The Continuance of Legacy


Emmanuel Rouget, a tractor engineer by training, was given a job in 1976 by his uncle, Henri Jayer. Jayer instilled an unbridled enthusiasm and knowledge of winemaking in his young nephew. In 1985, Rouget set out on his own and created his Domaine out of cellars in Flagey.

During the inception of the Domaine, Rouget took on vines from his uncle, Henri Jayer’s brother, Lucien Jayer, in Echézeaux and Vosne-Romanée on a sharecropping basis. This meant that Rouget worked the vines and vinified the wine, then gave half the wine to Uncle Lucien Jayer while keeping the other half for himself. By 1996 Emmanuel was producing wines from the vineyards of three of his uncles – Henri, Lucien and Georges.

Rouget has remained faithful to the techniques employed by Henri Jayer – namely an insistence on ultra-low yields, a pre-fermentation cold maceration and maturation of the majority of the wines in 100% new oak barrels.

The vines are still farmed with respect for nature – no pesticides or herbicides with organic treatments being used almost exclusively.

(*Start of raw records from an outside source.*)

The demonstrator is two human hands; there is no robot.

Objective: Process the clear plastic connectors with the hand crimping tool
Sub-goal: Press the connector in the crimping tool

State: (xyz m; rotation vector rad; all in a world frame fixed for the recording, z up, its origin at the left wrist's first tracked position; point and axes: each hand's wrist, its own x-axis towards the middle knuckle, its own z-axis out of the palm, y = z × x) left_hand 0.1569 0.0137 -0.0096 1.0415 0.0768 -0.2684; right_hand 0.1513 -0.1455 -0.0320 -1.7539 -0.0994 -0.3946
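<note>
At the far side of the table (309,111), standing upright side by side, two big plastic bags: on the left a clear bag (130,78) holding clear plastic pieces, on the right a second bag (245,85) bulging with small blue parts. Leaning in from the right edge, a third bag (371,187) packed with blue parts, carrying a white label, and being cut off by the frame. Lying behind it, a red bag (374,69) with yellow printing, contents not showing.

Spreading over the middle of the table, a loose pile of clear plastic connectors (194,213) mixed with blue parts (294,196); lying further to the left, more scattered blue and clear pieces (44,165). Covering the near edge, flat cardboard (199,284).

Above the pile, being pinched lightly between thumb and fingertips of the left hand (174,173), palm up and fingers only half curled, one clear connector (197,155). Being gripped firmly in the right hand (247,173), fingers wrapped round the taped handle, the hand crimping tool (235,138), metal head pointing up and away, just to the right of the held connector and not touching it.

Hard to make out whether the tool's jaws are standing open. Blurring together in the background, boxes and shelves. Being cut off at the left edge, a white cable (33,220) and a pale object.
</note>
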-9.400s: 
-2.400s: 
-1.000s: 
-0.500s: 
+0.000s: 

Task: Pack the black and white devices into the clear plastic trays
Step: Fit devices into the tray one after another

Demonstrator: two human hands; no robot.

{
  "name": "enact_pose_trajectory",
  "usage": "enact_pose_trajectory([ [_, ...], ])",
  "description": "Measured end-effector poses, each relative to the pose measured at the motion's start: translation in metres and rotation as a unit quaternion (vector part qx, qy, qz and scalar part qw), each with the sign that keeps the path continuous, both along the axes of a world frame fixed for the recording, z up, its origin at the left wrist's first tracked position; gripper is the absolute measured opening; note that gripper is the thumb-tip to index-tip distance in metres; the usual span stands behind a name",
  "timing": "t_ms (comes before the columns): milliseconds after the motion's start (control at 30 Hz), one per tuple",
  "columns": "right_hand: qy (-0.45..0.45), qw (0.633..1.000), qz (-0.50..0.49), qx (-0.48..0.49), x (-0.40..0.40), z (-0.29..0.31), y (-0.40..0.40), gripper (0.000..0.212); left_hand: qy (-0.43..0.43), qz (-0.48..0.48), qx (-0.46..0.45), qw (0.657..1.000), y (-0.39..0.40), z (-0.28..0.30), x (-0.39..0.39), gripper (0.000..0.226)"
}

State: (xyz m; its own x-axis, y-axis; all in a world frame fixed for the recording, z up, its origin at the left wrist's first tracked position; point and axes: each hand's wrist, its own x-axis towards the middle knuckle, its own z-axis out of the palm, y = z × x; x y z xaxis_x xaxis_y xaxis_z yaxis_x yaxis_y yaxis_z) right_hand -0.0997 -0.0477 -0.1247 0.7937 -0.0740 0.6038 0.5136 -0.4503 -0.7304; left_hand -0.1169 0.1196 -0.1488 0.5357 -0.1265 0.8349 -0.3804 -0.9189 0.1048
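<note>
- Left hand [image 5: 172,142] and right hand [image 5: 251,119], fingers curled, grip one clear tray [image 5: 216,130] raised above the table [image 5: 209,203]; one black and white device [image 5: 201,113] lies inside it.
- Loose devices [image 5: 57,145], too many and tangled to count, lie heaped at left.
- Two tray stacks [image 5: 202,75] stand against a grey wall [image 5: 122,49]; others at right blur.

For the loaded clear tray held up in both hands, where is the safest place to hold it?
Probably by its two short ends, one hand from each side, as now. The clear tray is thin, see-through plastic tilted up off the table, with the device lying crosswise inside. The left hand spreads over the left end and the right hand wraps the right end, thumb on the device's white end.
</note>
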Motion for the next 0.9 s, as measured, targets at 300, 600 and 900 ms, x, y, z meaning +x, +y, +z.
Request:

The grapes are sorted both in the vineyard and again in the cuvérie, before being destemmed and fermented after a cool pre-maceration, just as Jayer did. The wines are fermented in concrete vats before ageing in barrel. The ageing is often a full 20 months or more before bottling.

The wine is matured in barrels from Francois Frères and Taransaud. One-year-old barrels are used for Bourgogne Rouge, 50% new oak for the Vosne-Romanée Village but 100% for Savigny-lès-Beaune, Nuits-St-Georges and the crus.

The wines continue broadly in the same spirit as those of Henri Jayer and can be breathtakingly good. They are luscious, red-fruited wines with a perceptible oak aspect, built for the long-haul and rewarding long-term ageing.